(WHAT IS BEING ASKED): This exercise calls for every record to be set down again, exactly and in full.
___ ENTRIES SUPPLIED
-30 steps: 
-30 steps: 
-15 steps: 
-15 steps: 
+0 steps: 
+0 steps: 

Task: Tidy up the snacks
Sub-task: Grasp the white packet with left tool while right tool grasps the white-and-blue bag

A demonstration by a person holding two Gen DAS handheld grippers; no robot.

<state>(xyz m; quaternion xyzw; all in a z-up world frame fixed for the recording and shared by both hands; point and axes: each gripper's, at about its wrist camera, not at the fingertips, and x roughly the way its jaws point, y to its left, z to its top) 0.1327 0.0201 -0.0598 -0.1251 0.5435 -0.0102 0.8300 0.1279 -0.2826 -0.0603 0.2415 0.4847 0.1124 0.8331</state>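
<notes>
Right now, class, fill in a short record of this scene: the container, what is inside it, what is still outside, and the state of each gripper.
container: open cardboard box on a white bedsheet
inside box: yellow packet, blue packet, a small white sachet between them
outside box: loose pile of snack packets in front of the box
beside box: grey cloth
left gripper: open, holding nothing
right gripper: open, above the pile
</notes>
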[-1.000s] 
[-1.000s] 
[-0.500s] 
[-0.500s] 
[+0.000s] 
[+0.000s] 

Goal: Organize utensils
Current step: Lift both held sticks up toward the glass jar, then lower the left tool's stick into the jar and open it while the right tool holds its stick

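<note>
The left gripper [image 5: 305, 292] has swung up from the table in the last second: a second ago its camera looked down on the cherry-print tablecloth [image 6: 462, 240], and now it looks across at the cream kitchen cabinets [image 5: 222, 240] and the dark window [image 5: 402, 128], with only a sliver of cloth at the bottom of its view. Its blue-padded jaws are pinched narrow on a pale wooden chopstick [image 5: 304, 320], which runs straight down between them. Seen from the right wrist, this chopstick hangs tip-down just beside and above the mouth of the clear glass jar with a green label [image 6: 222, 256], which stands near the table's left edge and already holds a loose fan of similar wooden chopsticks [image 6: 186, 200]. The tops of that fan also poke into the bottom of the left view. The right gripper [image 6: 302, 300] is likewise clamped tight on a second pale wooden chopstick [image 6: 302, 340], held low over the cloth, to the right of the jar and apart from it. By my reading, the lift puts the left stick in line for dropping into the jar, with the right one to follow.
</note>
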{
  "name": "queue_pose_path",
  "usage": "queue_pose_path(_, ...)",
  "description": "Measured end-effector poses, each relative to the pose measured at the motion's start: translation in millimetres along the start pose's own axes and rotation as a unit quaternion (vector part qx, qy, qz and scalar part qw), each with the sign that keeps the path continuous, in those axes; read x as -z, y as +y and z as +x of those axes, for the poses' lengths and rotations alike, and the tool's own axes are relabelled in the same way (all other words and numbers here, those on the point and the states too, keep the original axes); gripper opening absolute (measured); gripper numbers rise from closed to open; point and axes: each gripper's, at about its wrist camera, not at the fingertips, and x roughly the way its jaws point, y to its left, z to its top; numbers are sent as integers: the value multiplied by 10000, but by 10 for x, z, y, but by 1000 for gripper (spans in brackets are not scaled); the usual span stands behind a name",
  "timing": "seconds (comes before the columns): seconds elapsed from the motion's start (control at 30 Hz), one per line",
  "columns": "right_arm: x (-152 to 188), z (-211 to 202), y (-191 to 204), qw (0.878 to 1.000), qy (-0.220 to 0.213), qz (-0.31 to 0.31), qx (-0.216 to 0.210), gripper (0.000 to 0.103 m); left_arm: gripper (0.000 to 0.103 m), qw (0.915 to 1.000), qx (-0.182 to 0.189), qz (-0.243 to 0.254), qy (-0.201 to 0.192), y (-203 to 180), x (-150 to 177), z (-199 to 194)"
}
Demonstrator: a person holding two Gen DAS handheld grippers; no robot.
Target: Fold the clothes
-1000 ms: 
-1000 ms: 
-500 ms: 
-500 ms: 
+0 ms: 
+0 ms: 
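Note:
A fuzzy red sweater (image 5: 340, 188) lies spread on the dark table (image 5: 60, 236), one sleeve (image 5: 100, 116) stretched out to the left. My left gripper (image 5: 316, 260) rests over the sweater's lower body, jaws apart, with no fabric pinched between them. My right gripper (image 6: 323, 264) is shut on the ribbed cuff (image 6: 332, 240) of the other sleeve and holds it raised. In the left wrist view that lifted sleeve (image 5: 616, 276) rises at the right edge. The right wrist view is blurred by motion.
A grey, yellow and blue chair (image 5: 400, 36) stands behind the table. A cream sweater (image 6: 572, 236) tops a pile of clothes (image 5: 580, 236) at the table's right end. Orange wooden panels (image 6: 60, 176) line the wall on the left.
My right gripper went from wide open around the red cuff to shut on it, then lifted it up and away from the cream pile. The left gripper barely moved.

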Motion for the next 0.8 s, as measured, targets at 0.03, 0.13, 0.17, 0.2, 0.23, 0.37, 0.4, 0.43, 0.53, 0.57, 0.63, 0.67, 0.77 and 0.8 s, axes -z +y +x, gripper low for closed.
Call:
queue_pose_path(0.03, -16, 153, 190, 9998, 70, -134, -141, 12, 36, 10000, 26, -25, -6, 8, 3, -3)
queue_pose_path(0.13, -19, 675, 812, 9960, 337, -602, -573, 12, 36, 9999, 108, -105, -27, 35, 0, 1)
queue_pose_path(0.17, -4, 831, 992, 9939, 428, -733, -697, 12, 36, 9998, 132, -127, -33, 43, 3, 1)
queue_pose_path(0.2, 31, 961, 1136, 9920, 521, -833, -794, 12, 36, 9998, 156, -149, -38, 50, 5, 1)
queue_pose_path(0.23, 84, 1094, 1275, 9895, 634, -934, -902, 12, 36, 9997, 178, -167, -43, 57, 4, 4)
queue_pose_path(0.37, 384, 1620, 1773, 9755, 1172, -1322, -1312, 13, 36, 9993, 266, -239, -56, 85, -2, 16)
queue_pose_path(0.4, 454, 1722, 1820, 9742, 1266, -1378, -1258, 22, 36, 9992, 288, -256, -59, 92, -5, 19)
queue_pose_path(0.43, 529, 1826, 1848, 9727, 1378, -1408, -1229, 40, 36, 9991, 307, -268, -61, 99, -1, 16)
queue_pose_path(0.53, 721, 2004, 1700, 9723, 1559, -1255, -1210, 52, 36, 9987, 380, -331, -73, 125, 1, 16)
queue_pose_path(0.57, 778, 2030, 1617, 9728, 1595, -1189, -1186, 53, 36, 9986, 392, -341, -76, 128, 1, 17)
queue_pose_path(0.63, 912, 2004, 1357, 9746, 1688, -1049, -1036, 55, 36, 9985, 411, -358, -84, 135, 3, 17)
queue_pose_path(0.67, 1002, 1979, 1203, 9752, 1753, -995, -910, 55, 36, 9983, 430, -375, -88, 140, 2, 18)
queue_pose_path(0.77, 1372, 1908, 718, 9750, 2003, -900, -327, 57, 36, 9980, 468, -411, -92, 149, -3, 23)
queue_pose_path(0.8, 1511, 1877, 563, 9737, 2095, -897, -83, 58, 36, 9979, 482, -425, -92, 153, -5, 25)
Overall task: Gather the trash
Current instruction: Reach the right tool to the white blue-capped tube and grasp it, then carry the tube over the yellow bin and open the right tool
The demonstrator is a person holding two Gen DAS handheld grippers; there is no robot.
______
(FINISHED EXERCISE):
-30 steps: 
-30 steps: 
-15 steps: 
-15 steps: 
+0 steps: 
+0 steps: 

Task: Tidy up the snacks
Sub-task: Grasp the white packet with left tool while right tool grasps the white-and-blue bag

A demonstration by a person holding two Gen DAS handheld grippers; no robot.

<state>(xyz m; quaternion xyzw; all in a z-up world frame fixed for the recording and shared by both hands; point and axes: each gripper's, at about its wrist camera, not at the fingertips, and x roughly the way its jaws point, y to its left, z to its top) 0.1327 0.0201 -0.0598 -0.1251 0.5435 -0.0102 0.8300 0.1279 -0.2826 -0.0603 0.2415 0.4847 0.1124 0.8331</state>
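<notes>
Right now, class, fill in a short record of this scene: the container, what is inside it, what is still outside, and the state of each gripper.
container: open cardboard box on a white bedsheet
inside box: yellow packet, blue packet, a small white sachet between them
outside box: loose pile of snack packets in front of the box
beside box: grey cloth
left gripper: open, holding nothing
right gripper: open, above the pile
</notes>
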[-1.000s] 
[-1.000s] 
[-0.500s] 
[-0.500s] 
[+0.000s] 
[+0.000s] 

Goal: Organize utensils
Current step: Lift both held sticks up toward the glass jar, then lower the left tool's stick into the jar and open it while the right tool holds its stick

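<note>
The left gripper [image 5: 305, 292] has swung up from the table in the last second: a second ago its camera looked down on the cherry-print tablecloth [image 6: 462, 240], and now it looks across at the cream kitchen cabinets [image 5: 222, 240] and the dark window [image 5: 402, 128], with only a sliver of cloth at the bottom of its view. Its blue-padded jaws are pinched narrow on a pale wooden chopstick [image 5: 304, 320], which runs straight down between them. Seen from the right wrist, this chopstick hangs tip-down just beside and above the mouth of the clear glass jar with a green label [image 6: 222, 256], which stands near the table's left edge and already holds a loose fan of similar wooden chopsticks [image 6: 186, 200]. The tops of that fan also poke into the bottom of the left view. The right gripper [image 6: 302, 300] is likewise clamped tight on a second pale wooden chopstick [image 6: 302, 340], held low over the cloth, to the right of the jar and apart from it. By my reading, the lift puts the left stick in line for dropping into the jar, with the right one to follow.
</note>
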{
  "name": "queue_pose_path",
  "usage": "queue_pose_path(_, ...)",
  "description": "Measured end-effector poses, each relative to the pose measured at the motion's start: translation in millimetres along the start pose's own axes and rotation as a unit quaternion (vector part qx, qy, qz and scalar part qw), each with the sign that keeps the path continuous, in those axes; read x as -z, y as +y and z as +x of those axes, for the poses' lengths and rotations alike, and the tool's own axes are relabelled in the same way (all other words and numbers here, those on the point and the states too, keep the original axes); gripper opening absolute (measured); gripper numbers rise from closed to open; point and axes: each gripper's, at about its wrist camera, not at the fingertips, and x roughly the way its jaws point, y to its left, z to its top; numbers are sent as integers: the value multiplied by 10000, but by 10 for x, z, y, but by 1000 for gripper (spans in brackets are not scaled); the usual span stands behind a name",
  "timing": "seconds (comes before the columns): seconds elapsed from the motion's start (control at 30 Hz), one per line",
  "columns": "right_arm: x (-152 to 188), z (-211 to 202), y (-191 to 204), qw (0.878 to 1.000), qy (-0.220 to 0.213), qz (-0.31 to 0.31), qx (-0.216 to 0.210), gripper (0.000 to 0.103 m); left_arm: gripper (0.000 to 0.103 m), qw (0.915 to 1.000), qx (-0.182 to 0.189), qz (-0.243 to 0.254), qy (-0.201 to 0.192), y (-203 to 180), x (-150 to 177), z (-199 to 194)"
}
Demonstrator: a person holding two Gen DAS handheld grippers; no robot.
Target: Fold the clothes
-1000 ms: 
-1000 ms: 
-500 ms: 
-500 ms: 
+0 ms: 
+0 ms: 
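Note:
A fuzzy red sweater (image 5: 340, 188) lies spread on the dark table (image 5: 60, 236), one sleeve (image 5: 100, 116) stretched out to the left. My left gripper (image 5: 316, 260) rests over the sweater's lower body, jaws apart, with no fabric pinched between them. My right gripper (image 6: 323, 264) is shut on the ribbed cuff (image 6: 332, 240) of the other sleeve and holds it raised. In the left wrist view that lifted sleeve (image 5: 616, 276) rises at the right edge. The right wrist view is blurred by motion.
A grey, yellow and blue chair (image 5: 400, 36) stands behind the table. A cream sweater (image 6: 572, 236) tops a pile of clothes (image 5: 580, 236) at the table's right end. Orange wooden panels (image 6: 60, 176) line the wall on the left.
My right gripper went from wide open around the red cuff to shut on it, then lifted it up and away from the cream pile. The left gripper barely moved.
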
Motion for the next 0.8 s, as measured, targets at 0.03, 0.13, 0.17, 0.2, 0.23, 0.37, 0.4, 0.43, 0.53, 0.57, 0.63, 0.67, 0.77 and 0.8 s, axes -z +y +x, gripper low for closed.
Call:
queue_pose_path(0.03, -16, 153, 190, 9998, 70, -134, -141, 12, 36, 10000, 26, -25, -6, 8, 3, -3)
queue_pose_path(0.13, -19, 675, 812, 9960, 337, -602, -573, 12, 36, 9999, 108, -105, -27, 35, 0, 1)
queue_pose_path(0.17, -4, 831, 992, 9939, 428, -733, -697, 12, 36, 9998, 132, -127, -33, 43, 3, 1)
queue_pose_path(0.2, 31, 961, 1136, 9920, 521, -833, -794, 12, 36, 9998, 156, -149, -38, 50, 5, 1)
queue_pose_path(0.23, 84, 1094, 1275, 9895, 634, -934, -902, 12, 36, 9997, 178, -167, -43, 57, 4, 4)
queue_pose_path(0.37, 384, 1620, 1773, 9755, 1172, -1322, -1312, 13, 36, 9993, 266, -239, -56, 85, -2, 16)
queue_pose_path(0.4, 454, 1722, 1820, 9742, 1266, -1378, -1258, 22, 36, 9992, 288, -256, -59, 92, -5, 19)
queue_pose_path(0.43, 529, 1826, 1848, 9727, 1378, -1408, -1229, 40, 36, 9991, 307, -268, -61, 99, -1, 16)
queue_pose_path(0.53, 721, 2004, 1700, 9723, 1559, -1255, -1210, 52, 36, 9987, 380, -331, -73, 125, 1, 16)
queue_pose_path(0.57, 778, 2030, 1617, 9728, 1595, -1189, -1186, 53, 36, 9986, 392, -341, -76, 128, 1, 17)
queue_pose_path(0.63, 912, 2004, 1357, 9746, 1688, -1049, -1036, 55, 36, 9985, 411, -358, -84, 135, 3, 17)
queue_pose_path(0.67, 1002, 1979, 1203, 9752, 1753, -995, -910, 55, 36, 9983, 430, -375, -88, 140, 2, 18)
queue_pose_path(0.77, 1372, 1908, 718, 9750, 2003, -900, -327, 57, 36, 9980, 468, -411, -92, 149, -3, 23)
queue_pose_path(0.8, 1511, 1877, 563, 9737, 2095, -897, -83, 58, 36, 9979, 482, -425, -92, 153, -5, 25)
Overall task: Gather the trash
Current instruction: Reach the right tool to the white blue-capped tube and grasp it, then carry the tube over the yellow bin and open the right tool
The demonstrator is a person holding two Gen DAS handheld grippers; there is no robot.

The answer requires no further additions.